# [Exercise goal]
Word for word, set down the entries that follow.

(Dataset items)
==========

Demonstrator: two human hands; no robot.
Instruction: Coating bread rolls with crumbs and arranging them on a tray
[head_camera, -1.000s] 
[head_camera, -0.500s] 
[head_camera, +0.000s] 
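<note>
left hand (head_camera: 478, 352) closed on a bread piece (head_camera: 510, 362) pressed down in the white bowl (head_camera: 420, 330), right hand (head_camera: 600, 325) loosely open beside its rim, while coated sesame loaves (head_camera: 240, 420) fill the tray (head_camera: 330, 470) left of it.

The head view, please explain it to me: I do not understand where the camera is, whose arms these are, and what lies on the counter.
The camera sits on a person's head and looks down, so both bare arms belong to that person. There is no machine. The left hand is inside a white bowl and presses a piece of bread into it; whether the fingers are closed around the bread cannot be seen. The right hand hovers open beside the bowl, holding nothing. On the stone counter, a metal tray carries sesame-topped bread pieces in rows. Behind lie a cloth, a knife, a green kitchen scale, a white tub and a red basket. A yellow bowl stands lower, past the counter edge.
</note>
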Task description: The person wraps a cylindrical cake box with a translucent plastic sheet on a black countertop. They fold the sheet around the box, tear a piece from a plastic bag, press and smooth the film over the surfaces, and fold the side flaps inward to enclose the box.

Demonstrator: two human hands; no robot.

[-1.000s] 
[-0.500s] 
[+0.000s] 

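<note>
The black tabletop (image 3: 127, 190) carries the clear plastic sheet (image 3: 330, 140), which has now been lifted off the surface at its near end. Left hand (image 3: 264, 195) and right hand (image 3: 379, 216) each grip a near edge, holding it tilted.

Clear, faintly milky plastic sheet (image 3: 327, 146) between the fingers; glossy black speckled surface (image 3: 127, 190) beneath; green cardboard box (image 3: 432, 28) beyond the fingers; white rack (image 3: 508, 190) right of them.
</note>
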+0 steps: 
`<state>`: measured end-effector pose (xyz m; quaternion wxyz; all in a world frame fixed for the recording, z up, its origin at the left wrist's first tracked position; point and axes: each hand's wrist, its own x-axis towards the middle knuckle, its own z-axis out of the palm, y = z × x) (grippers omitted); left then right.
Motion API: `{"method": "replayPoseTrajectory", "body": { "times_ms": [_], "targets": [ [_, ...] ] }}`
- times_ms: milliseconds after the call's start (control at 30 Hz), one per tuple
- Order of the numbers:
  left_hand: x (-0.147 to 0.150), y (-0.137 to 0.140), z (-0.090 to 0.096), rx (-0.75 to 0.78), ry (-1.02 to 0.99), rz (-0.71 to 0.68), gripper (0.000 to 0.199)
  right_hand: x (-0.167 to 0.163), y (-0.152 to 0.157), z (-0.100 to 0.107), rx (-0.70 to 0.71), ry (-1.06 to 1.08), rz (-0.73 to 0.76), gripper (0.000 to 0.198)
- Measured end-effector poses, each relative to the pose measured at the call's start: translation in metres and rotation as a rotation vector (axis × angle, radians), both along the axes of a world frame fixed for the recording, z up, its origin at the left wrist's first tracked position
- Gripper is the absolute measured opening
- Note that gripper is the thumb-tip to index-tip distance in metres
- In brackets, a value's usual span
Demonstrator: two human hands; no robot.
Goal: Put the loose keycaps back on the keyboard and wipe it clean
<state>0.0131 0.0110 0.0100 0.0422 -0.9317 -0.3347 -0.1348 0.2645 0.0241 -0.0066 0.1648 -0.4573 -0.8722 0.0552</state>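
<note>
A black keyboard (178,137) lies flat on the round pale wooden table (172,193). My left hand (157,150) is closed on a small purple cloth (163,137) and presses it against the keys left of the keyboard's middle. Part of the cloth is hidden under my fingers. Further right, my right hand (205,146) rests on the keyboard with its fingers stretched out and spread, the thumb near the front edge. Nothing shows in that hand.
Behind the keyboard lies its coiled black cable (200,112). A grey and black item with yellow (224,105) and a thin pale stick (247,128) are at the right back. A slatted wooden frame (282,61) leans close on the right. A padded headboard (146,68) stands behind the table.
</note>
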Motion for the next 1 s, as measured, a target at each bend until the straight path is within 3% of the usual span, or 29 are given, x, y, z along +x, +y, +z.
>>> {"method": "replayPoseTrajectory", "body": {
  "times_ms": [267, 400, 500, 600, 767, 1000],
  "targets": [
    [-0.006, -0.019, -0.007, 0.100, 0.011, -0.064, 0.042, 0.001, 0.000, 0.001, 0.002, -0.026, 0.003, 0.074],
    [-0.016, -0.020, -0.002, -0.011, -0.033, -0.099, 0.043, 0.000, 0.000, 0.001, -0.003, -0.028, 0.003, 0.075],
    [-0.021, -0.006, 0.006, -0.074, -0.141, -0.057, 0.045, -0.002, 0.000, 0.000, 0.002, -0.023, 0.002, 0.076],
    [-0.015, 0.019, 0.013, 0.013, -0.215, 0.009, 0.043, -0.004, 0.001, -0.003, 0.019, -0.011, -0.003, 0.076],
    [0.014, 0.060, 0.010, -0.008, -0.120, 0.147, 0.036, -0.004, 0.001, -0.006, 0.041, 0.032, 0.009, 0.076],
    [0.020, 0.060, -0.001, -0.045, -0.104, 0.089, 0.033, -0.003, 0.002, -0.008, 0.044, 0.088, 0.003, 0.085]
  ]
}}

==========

# [Task response]
Demonstrator: two human hands; no robot.
Instruction: Coating bread rolls with crumbs and arranging them on a tray
[head_camera, -1.000s] 
[head_camera, -0.500s] 
[head_camera, +0.000s] 
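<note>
left hand (head_camera: 478, 352) closed on a bread piece (head_camera: 510, 362) pressed down in the white bowl (head_camera: 420, 330), right hand (head_camera: 600, 325) loosely open beside its rim, while coated sesame loaves (head_camera: 240, 420) fill the tray (head_camera: 330, 470) left of it.

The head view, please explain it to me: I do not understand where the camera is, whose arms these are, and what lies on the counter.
The camera sits on a person's head and looks down, so both bare arms belong to that person. There is no machine. The left hand is inside a white bowl and presses a piece of bread into it; whether the fingers are closed around the bread cannot be seen. The right hand hovers open beside the bowl, holding nothing. On the stone counter, a metal tray carries sesame-topped bread pieces in rows. Behind lie a cloth, a knife, a green kitchen scale, a white tub and a red basket. A yellow bowl stands lower, past the counter edge.
</note>
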Task description: The person wraps a cylindrical cake box with a translucent plastic sheet on a black countertop. They fold the sheet around the box, tear a piece from a plastic bag, press and smooth the film over the surfaces, and fold the side flaps inward to enclose the box.

Demonstrator: two human hands; no robot.

[-1.000s] 
[-0.500s] 
[+0.000s] 

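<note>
The black tabletop (image 3: 127, 190) carries the clear plastic sheet (image 3: 330, 140), which has now been lifted off the surface at its near end. Left hand (image 3: 264, 195) and right hand (image 3: 379, 216) each grip a near edge, holding it tilted.

Clear, faintly milky plastic sheet (image 3: 327, 146) between the fingers; glossy black speckled surface (image 3: 127, 190) beneath; green cardboard box (image 3: 432, 28) beyond the fingers; white rack (image 3: 508, 190) right of them.
</note>
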+0 steps: 
`<state>`: measured end-effector pose (xyz m; quaternion wxyz; all in a world frame fixed for the recording, z up, its origin at the left wrist's first tracked position; point and axes: each hand's wrist, its own x-axis towards the middle knuckle, its own z-axis out of the palm, y = z × x) (grippers omitted); left then right.
Motion API: `{"method": "replayPoseTrajectory", "body": { "times_ms": [_], "targets": [ [_, ...] ] }}`
- times_ms: milliseconds after the call's start (control at 30 Hz), one per tuple
- Order of the numbers:
  left_hand: x (-0.147 to 0.150), y (-0.137 to 0.140), z (-0.090 to 0.096), rx (-0.75 to 0.78), ry (-1.02 to 0.99), rz (-0.71 to 0.68), gripper (0.000 to 0.199)
  right_hand: x (-0.167 to 0.163), y (-0.152 to 0.157), z (-0.100 to 0.107), rx (-0.70 to 0.71), ry (-1.06 to 1.08), rz (-0.73 to 0.76), gripper (0.000 to 0.198)
- Measured end-effector poses, each relative to the pose measured at the call's start: translation in metres and rotation as a rotation vector (axis × angle, radians), both along the axes of a world frame fixed for the recording, z up, its origin at the left wrist's first tracked position
- Gripper is the absolute measured opening
- Note that gripper is the thumb-tip to index-tip distance in metres
- In brackets, a value's usual span
Demonstrator: two human hands; no robot.
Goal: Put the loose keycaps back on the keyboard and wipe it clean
<state>0.0131 0.0110 0.0100 0.0422 -0.9317 -0.3347 -0.1348 0.2645 0.0241 -0.0066 0.1648 -0.4573 -0.8722 0.0552</state>
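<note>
A black keyboard (178,137) lies flat on the round pale wooden table (172,193). My left hand (157,150) is closed on a small purple cloth (163,137) and presses it against the keys left of the keyboard's middle. Part of the cloth is hidden under my fingers. Further right, my right hand (205,146) rests on the keyboard with its fingers stretched out and spread, the thumb near the front edge. Nothing shows in that hand.
Behind the keyboard lies its coiled black cable (200,112). A grey and black item with yellow (224,105) and a thin pale stick (247,128) are at the right back. A slatted wooden frame (282,61) leans close on the right. A padded headboard (146,68) stands behind the table.
</note>
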Motion for the next 1 s, as measured, a target at each bend until the straight path is within 3% of the usual span, or 29 are given, x, y, z along +x, +y, +z.
>>> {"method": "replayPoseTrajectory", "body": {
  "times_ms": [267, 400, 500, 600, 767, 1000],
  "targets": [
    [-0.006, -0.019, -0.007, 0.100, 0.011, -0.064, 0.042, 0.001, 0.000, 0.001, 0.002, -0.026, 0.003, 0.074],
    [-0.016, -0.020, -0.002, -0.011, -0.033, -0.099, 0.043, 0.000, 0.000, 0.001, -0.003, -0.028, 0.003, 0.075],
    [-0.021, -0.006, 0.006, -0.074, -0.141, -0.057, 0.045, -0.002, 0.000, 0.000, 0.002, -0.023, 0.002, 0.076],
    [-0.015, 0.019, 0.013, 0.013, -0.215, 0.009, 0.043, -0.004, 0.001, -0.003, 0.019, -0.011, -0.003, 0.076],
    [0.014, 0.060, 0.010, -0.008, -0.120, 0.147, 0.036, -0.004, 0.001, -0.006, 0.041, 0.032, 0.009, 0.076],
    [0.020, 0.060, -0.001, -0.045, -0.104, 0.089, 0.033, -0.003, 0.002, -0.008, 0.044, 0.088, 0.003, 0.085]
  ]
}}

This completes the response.